Leor Sapir: Yeah, I think that's right. And this is a problem, I think, inherent in the American style of relativism, that we wanted to say, you know, to use Justice Kennedy, in that Planned Parenthood v. Casey case–we all have the right to define our meaning of existence. But of course, the existence that we want to define is not just purely our own subjective understanding of the world, we want it to be objectively true. We all want our belief to be grounded in something more than just a spurious feeling. We want the confidence that our feelings are grounded in something more real, more permanent. And so it's important to us that others recognize our subjective understanding, to meet our own meaning of existence. And that's where subjectivism slides easily into a kind of a totalitarianism, where we recognize no limits to our will, no limits to our desires. And, you know, the classical liberal formulation for this problem is tolerance–to recognize that to live in a society means to live alongside people who, you know, in the old formulation, are condemned to burn in hell, and to corrupt your kids, right. I mean, these are people who are deeply misguided, theologically, morally, but that you let them live in their false beliefs. We've moved beyond that. I think that's clear. The question now is, can we gain a little bit of that back, and I think the transgender moment or movement or whatever you want to call it is so significant for so many people because it is a kind of a test case for whether we can hold on to this classical liberal understanding of rights, or whether it's going to give way to this kind of boundless self-expression, with the ensuing demand that everybody agree with my every feeling and judgment inconsistently, because I'm not willing to agree with theirs, right. So it creates this war of all against all where necessarily the strongest will survives.

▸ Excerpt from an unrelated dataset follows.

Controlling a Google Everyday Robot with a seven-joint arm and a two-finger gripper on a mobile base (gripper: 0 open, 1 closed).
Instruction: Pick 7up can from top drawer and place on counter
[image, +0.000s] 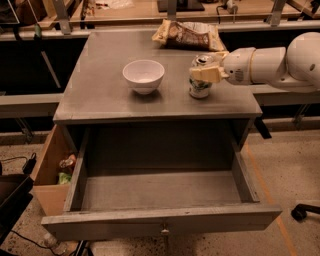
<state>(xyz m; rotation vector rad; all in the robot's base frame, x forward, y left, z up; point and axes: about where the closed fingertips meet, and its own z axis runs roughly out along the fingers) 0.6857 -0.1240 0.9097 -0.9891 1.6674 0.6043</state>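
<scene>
The 7up can (200, 88) stands upright on the grey counter (100, 85), right of the middle near the right edge. My gripper (204, 73) reaches in from the right on a white arm, and its pale fingers (206, 74) sit around the can's upper part. The top drawer (160, 222) is pulled wide open below the counter, and nothing shows inside it. Its front panel carries a small metal knob (163, 230).
A white bowl (143, 76) sits on the counter left of the can. A snack bag (189, 35) lies at the counter's back right. A brown cardboard box (50, 172) with items stands on the floor left of the drawer. Workbenches run behind.
</scene>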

And I'll say one more thing. I find it deeply ironic that the subjective, so to speak, lived experiences that are most dominant in our culture today, that have the backing of the party, and power of the corporations, of the federal courts, is the one that claims to be most victimized and marginalized. I mean, that surely is an irony. If you were an alien arriving from outer space, and you had to kind of do a sociological survey of American society, I think you you would conclude that there is no group more powerful in America today than transgender people, because they are a fraction of 1% of the population and yet even to criticize their ideas, sends people into a state of absolute paranoia. So, again, you know, there's this kind of irony that the more you perceive yourself to be marginalized, weak and victimized, the stronger you are and the more power you have.
The totalitarianism of the therapeutic. We are living it.